Task requirements:
Reading through the lines below, count those that include the string "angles"; the answer is that number and nothing else.

Information provided:
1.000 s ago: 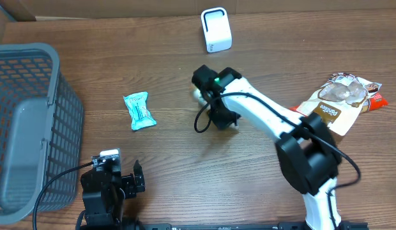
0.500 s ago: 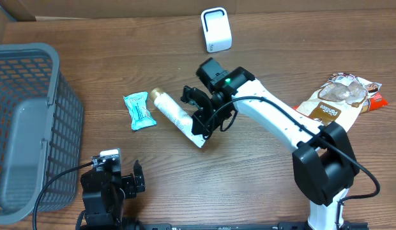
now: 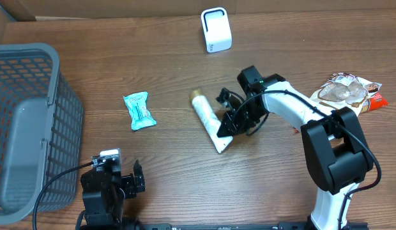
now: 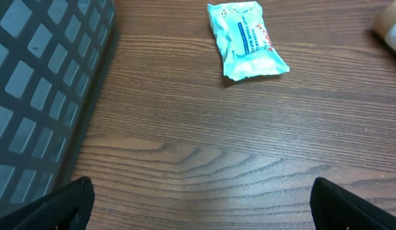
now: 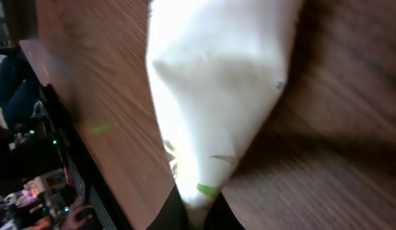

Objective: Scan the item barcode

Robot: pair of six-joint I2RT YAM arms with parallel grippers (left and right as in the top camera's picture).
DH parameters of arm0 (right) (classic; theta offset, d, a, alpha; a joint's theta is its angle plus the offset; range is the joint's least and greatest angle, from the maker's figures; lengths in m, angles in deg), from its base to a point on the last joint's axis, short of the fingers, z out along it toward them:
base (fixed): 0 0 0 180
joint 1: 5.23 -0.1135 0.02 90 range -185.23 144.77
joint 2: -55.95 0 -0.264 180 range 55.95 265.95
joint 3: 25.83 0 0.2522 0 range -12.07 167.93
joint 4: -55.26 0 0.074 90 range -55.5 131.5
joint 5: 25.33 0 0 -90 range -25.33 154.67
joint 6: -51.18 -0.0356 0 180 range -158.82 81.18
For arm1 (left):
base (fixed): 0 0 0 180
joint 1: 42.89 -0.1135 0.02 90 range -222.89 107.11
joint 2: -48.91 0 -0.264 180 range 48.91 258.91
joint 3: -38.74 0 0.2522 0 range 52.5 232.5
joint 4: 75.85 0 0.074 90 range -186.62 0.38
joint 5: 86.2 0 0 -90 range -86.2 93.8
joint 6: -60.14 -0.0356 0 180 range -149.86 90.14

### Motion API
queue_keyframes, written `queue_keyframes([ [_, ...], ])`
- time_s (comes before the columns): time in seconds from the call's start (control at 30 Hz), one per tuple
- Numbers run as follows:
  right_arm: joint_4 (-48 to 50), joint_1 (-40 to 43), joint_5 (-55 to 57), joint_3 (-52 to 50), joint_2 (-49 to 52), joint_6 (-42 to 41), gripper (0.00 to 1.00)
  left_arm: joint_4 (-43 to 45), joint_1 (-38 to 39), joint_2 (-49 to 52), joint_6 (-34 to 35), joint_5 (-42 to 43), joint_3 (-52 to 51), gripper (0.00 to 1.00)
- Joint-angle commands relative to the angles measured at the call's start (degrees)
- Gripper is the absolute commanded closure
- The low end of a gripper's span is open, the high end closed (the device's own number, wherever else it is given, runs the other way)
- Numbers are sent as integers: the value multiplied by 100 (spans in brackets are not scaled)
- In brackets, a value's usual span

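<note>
Grey mesh basket (image 3: pixel 65 112) at left, white tube (image 3: pixel 206 117) pinched by right end effector (image 3: pixel 227 132) — left end effector (image 4: pixel 201 203) spread.

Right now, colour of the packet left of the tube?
Teal packet with a blue stripe; clearest in left wrist view.

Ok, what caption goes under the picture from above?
The right pincer grips a white tube by its flat end; a teal packet lies nearby.

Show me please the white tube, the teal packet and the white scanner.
white tube (image 3: pixel 207 119): overhead view, middle of its body.
teal packet (image 4: pixel 248 39): left wrist view, centre of the wrapper.
white scanner (image 3: pixel 216 29): overhead view, its front face.
</note>
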Motion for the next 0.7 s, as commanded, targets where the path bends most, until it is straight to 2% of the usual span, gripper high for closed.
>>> queue_keyframes([
  [0.0, 28, -15, -393, -15, -57, 127, 92, 9, -31, -24, -107, 55, -7, 0],
  [0.17, -35, -15, 216, -4, -59, 127, 64, 11, -31, -24, -107, 55, -7, 0],
  [0.27, -245, 31, 623, 131, -59, 129, 58, 11, -31, -24, -107, 55, -7, 1],
  [0.4, -745, 109, 1222, 669, -59, 247, 56, 11, -31, -24, -107, 55, -7, 0],
  [0.43, -901, 125, 1303, 879, -59, 376, 48, 11, -31, -24, -107, 55, -7, 0],
  [0.47, -997, 129, 1340, 1060, -59, 492, 35, 11, -31, -24, -107, 55, -7, 0],
  [0.53, -1023, 129, 1475, 1394, -59, 579, 18, 11, -31, -24, -107, 55, -7, 0],
  [0.6, -815, 129, 1504, 1582, -59, 577, 7, 11, -31, -24, -107, 55, -7, 0],
  [0.67, -483, 129, 1502, 1593, -59, 579, 3, 9, -31, -24, -107, 55, -7, 1],
])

Result:
2